Relaxed Casey Leads Sylmar Charge Against Birmingham
After fumbling twice in the first half of Friday’s Valley Pac-8 Conference game at Birmingham High, Sylmar tailback Jerome Casey told himself one thing at halftime--relax.
“I was pushing myself too hard in the first half,” Casey said after Sylmar’s 16-6 victory over the Braves (1-3, 1-1 in conference). “I just decided to settle down in the second half. I just decided to do my stuff.”
Casey’s stuff included 70 second-half yards in 10 carries, 129 yards in 25 carries for the game and a 9-yard touchdown run with 2:39 left in the third quarter that gave the Spartans a 16-0 lead.
“Jerome really took charge in the second half,” Sylmar Coach Jeff Engilman said. “He was just trying too hard in the first half.”
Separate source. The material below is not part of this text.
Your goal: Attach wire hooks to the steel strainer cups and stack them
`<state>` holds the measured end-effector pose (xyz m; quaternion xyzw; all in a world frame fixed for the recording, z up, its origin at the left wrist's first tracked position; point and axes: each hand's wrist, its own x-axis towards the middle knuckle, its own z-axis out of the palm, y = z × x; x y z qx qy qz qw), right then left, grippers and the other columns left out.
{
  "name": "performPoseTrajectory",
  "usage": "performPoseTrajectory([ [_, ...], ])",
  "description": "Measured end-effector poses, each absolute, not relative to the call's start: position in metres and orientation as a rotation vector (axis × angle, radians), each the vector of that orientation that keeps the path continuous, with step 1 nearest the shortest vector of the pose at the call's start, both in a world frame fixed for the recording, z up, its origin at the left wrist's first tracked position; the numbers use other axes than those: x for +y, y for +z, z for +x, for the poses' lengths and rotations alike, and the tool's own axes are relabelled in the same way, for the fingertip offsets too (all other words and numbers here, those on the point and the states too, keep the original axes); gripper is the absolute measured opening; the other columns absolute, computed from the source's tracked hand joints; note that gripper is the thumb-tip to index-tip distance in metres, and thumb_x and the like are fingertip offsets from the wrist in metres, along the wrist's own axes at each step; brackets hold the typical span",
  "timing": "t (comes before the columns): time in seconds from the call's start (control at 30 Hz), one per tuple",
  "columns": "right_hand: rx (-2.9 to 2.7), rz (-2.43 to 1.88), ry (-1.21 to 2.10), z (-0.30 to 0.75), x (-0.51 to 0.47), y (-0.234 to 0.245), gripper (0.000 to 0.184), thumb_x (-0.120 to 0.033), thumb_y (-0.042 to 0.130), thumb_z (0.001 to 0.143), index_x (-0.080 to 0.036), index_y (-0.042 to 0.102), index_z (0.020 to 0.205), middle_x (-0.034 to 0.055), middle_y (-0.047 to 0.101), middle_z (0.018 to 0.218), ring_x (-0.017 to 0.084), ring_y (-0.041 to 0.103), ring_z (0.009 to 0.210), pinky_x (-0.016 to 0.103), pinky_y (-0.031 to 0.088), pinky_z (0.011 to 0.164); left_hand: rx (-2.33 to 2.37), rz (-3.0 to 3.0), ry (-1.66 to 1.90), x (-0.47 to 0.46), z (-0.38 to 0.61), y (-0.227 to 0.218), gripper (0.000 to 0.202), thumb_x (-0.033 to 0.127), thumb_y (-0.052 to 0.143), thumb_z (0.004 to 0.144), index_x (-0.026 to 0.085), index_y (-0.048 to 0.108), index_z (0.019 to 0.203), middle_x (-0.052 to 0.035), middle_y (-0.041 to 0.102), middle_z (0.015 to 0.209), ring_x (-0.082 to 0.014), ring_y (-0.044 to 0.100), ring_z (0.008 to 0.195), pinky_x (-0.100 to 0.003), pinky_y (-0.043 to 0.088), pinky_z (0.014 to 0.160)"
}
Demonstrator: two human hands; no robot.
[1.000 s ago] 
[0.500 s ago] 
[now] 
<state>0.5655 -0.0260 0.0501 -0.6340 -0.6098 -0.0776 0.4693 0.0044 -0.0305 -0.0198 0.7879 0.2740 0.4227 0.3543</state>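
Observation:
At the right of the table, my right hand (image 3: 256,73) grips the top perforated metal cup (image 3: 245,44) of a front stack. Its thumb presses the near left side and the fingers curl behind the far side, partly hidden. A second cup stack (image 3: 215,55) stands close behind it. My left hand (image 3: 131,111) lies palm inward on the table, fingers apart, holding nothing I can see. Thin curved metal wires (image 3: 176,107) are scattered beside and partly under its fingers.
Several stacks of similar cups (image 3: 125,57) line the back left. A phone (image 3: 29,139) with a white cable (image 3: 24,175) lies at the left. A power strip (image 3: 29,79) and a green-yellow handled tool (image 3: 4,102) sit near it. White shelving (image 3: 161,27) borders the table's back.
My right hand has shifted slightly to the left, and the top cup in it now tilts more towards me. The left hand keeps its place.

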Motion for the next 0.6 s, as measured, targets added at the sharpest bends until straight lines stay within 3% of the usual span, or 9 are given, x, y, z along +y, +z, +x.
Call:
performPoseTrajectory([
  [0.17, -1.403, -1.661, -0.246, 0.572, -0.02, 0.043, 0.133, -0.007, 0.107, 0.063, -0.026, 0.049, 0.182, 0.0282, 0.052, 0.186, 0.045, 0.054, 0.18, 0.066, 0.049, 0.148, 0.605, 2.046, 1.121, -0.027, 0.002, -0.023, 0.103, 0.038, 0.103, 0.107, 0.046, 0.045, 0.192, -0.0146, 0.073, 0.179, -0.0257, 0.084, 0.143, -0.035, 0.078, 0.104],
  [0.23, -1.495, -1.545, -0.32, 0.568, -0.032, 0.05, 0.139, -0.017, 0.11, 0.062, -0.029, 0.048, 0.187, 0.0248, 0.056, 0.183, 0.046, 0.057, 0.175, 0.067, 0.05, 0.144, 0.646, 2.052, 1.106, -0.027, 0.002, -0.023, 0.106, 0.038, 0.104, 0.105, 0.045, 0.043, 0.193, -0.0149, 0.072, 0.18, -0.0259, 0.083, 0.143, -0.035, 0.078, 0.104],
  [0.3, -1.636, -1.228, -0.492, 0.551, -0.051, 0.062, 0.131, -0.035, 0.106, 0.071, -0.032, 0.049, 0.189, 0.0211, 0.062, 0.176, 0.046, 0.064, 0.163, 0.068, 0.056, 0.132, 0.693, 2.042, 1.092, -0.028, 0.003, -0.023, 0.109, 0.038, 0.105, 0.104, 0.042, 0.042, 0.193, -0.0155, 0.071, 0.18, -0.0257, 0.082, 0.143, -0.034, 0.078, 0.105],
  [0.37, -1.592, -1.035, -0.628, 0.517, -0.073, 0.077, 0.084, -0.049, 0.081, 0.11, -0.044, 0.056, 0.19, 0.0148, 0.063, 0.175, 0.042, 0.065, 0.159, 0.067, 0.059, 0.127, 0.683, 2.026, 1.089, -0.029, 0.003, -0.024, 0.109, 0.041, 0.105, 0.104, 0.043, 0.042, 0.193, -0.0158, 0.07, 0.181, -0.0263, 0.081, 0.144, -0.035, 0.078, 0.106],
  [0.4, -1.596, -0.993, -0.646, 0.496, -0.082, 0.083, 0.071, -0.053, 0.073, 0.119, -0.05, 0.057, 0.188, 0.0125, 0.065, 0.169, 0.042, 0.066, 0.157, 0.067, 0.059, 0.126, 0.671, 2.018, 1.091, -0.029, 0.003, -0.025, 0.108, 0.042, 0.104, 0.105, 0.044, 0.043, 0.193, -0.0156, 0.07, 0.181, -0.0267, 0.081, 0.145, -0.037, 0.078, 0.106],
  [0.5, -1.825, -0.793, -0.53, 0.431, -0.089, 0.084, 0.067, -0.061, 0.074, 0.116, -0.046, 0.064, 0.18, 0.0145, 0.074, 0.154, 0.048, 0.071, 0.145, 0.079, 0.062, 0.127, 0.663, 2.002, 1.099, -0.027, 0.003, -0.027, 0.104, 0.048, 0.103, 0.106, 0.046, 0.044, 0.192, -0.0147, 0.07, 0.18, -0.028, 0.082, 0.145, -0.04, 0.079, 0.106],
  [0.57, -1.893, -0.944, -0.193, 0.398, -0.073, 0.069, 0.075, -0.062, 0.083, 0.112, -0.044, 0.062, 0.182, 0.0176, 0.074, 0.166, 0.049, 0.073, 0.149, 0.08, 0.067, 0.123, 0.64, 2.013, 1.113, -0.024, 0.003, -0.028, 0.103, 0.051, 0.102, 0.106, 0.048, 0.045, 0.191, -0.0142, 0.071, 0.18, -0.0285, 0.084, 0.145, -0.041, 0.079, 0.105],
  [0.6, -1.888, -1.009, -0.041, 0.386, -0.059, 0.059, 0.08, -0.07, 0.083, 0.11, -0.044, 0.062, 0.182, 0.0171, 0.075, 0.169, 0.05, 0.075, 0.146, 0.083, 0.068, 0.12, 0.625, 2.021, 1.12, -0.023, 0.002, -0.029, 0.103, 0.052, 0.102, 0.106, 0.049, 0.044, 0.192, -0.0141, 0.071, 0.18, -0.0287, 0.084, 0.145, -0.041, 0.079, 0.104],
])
The Sylmar offense might have sputtered at times, but the defense played consistently and narrowly missed a shutout. Birmingham’s only touchdown came with 1:18 left on a 1-yard run by Myron Settle.
The Spartans (3-1, 2-0 in conference) held Birmingham to minus-23 yards rushing and 102 yards in total offense. Keying the defense were linemen Hector Contreras and Martin Llerenas, linebacker London Woodfin and safety Neil Trusso. The Spartans sacked Birmingham quarterback Danny Larson 7 times for minus-45 yards.
Larson completed 13 of 30 passes for 125 yards, but he had 1 interception and did not throw a touchdown pass.
“Our defense really did the job tonight,” Engilman said. “We were a little out of control at times but we were sticking.”
Sylmar took a 7-0 lead with 7:01 left in the second quarter on Chris Pikes’ 9-yard bootleg around the right end. Oscar Romo’s point-after gave the Spartans a 7-0 halftime lead.
An errant Birmingham snap on a punt set up the Spartan score.
In a preview of the second half, the Sylmar defense dominated play, holding Birmingham to 4 yards rushing and sacking Larson 3 times for minus-19 yards.
Though the junior left-hander managed to complete 5 of 15 for 67 yards in the half, he was 0 for 5 in the first quarter and was constantly chased out of the pocket by the Spartans’ relentless pass rush.